Однако все же оставалась еще вероятность замены смертной казни менее суровым наказанием.

Так они и жили – в ожидании, когда лязгнет дверной засов и им наконец объявят их судьбу. Для многих это ожидание тянулось уже несколько недель и даже месяцев.

Мерседес пребывала в состоянии полнейшего безразличия. Ежедневно она слышала доносившиеся из тюремного двора выстрелы – это приводились в исполнение приговоры. Она видела, как ее подруги по камере начинали молиться или тихо скулить; некоторых тошнило. Но ее это не трогало. Она отгородилась от мира стеной апатии.

В марте Мерседес сообщили о казни Франческа.

К тому времени ей уже стало казаться, что как раз жизнь-то и есть неестественное состояние человека, а вовсе не смерть. Среди всеобщей тьмы угасание еще одного огонька представлялось вполне логичным процессом. Единственной мыслью, промелькнувшей тогда у нее в голове, было: «Скоро и я присоединюсь к тебе».

Но позже она все-таки расплакалась. Как-то вечером в их камеру ввели женщину из Сан-Люка, которая видела, как умирал Франческ. Она-то и рассказала Мерседес все как было, крепко сжимая в темноте ее руку.

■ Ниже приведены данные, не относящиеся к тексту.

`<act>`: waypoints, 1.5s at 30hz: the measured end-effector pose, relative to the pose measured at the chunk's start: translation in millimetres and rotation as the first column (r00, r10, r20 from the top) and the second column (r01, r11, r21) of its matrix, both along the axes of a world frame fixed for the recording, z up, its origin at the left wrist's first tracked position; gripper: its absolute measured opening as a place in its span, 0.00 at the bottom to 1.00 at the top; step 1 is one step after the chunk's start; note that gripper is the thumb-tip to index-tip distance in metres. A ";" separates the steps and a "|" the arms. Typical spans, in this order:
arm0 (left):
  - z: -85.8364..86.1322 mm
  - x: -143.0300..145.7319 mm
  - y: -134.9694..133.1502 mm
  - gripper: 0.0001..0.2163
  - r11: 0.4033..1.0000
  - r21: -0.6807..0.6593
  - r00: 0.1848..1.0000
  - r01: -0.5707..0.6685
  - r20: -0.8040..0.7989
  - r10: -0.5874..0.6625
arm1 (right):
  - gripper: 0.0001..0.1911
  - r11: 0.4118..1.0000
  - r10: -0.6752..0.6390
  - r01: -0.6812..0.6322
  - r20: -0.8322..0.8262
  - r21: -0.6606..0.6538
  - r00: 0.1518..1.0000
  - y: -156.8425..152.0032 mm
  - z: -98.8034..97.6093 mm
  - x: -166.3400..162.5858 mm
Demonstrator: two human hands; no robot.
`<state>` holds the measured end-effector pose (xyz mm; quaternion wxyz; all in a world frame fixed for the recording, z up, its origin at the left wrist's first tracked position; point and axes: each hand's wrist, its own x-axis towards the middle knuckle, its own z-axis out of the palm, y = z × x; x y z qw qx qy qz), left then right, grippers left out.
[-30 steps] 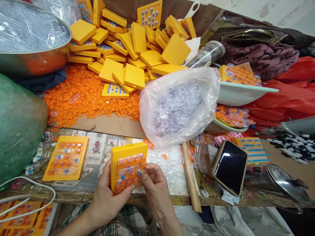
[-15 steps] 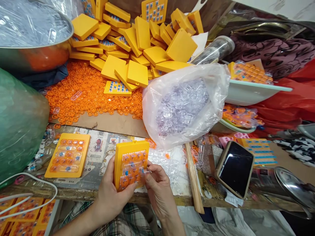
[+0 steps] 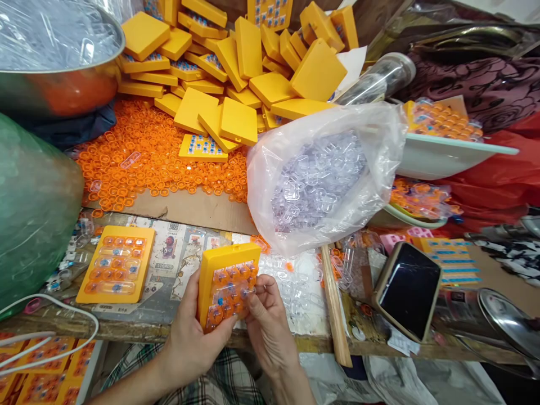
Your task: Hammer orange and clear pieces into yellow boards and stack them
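My left hand (image 3: pixel 192 332) grips a yellow plastic panel (image 3: pixel 206 281) by its left side and lower edge, tilted up above the bench. Rows of orange-rimmed clear caps cover its face, with a few longer clear ones and spots of blue. At the panel's right edge is my right hand (image 3: pixel 270 329), thumb on or near the caps and fingers curled together; whatever is pinched there is hidden. To the left, a similar capped yellow panel (image 3: pixel 145 247) lies flat on the bench. Loose clear caps (image 3: pixel 299 292) are scattered right of my hands.
A pile of yellow panels (image 3: pixel 240 121) rests behind orange rings (image 3: pixel 156 157). An open plastic bag (image 3: pixel 324 180) holds clear caps. Right of it are a wooden handle (image 3: pixel 335 309), a phone (image 3: pixel 407 289) and a pale basin (image 3: pixel 442 157). A white cable (image 3: pixel 80 312) crosses the left edge.
The clear piece seen at my right fingertips before is no longer distinct there. The thumb now sits against the panel's right edge. The view has shifted slightly.
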<state>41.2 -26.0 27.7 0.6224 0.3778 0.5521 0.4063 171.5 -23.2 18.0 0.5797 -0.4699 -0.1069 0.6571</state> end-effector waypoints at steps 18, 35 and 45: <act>-9.7 4.1 -12.2 0.28 0.994 0.104 0.985 -0.043 -0.161 0.060 | 0.15 0.994 -0.063 0.023 0.388 0.106 0.919 -6.2 -9.3 -12.3; 9.1 0.5 18.9 0.34 0.956 -0.265 0.879 0.125 0.476 0.017 | 0.14 0.973 -0.078 -0.225 0.988 0.046 -0.135 18.7 -9.3 136.3; 6.0 -3.2 15.3 0.29 0.961 -0.180 0.829 0.209 0.554 -0.077 | 0.11 0.814 -0.107 -0.538 0.967 0.220 0.233 0.8 35.9 28.9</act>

Франческа арестовали в нескольких милях от французской границы. Оружия при нем не было, но найденного у него членского билета анархистской организации оказалось достаточно. Его посадили в грузовик и отвезли обратно в Сан-Люк. А там его уже ждали.

Расстрельный взвод работал в Сан-Люке не покладая рук. В тот день у церковной стены были расстреляны уже тридцать человек. Сама стена и булыжник возле нее покрылись темными пятнами крови.

Франческа привезли как раз вовремя, чтобы поставить к стенке вместе с последней партией обреченных на смерть. Уже смеркалось. Между солдатами возник короткий спор относительно того, достаточно ли еще светло для прицельного огня или казнь стоит перенести на утро.